Imperative tasks ahead
Updated: 2012-03-06 08:14
Premier Wen Jiabao's report on government work to deputies of the national legislature and members of the political advisory body has struck a chord in and out of Beijing's Great Hall of the People because of its no-nonsense approach.
But his modest review of past achievements, some of which are more than praiseworthy on such an occasion, displays the government's awareness of the difficulty of sustaining them.
That Wen did not give too much prominence to the initial successes his cabinet has achieved in reining in commodity prices and cooling the once sizzling real estate market was illustrative of this. The general public, on the other hand, is likely to be more enthusiastic about the government's successful performance on those two fronts last year.
Until very recently, there had been mounting speculation that the attempts to bring down property prices would be in vain. But the current state of the real estate market has enhanced the general belief that if the government really wants something to be done, it can be done.
Given Wen's famous remark that "confidence is more precious than gold" and people's rising expectations, it is no surprise that his report should seek to inspire confidence in attaining quality growth. The continuously widening coverage of basic medical insurance and social security services, as well as the substantially raised national poverty line, have encouraged higher hopes about what the government has to offer.

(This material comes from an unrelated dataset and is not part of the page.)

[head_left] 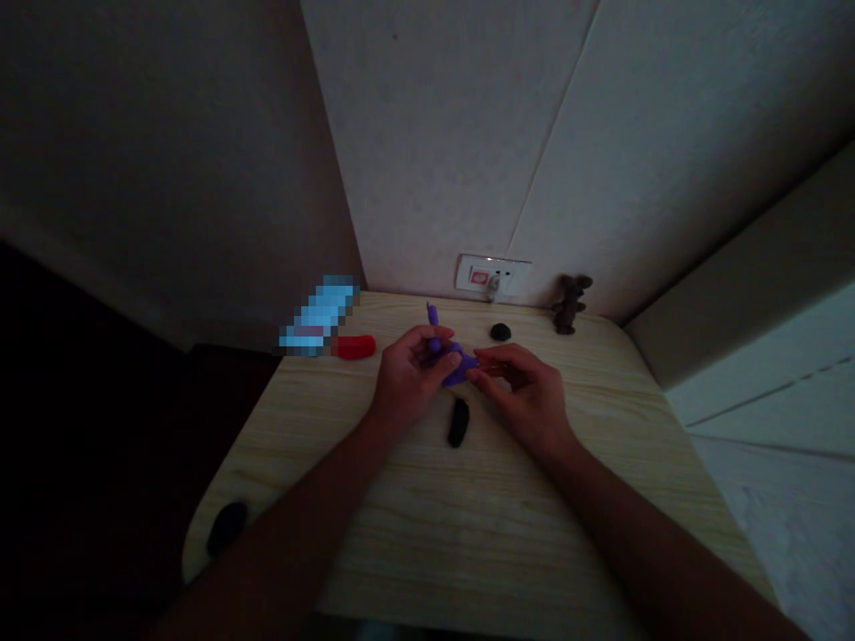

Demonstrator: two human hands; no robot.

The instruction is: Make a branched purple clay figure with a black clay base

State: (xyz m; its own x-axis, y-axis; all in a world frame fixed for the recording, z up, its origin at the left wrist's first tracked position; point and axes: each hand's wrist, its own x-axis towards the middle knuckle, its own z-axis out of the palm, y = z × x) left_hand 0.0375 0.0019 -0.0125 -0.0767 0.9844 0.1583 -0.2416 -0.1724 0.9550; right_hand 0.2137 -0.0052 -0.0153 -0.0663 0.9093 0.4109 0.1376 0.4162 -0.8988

That the national target of gross domestic product growth for 2012 is set at 7.5 percent, the lowest since 2005, is the result of external and internal pressures, as Premier Wen noted in his report. But this is in line with the national leadership's preference for quality growth. And a slowdown would provide the opportunity for addressing the structural contradictions as well as the imbalance, disharmony and unsustainability that Wen referred to in his report.
The entanglements between long-term and short-term problems, structural and periodical factors, and domestic and international issues, which Wen listed, will surely add to the administration's difficulties in delivering what it has committed to.
But Wen's vow to present a satisfying answer-sheet in his cabinet's last year in office assures us that the most imperative tasks will not be shelved. This is of great significance because many of these tasks brook no foot-dragging. The failure to reach the national goal for emissions reduction, for instance, reminds us of the difficulty in translating words into actions.
Compared with such concrete goals as creating new jobs, stabilizing the CPI and boosting exports, dealing with vested interests and introducing fairness-oriented reforms will prove thorny.
This will take time. But the fulfillment of many of the reform-related tasks identified in the report calls for headway in that direction.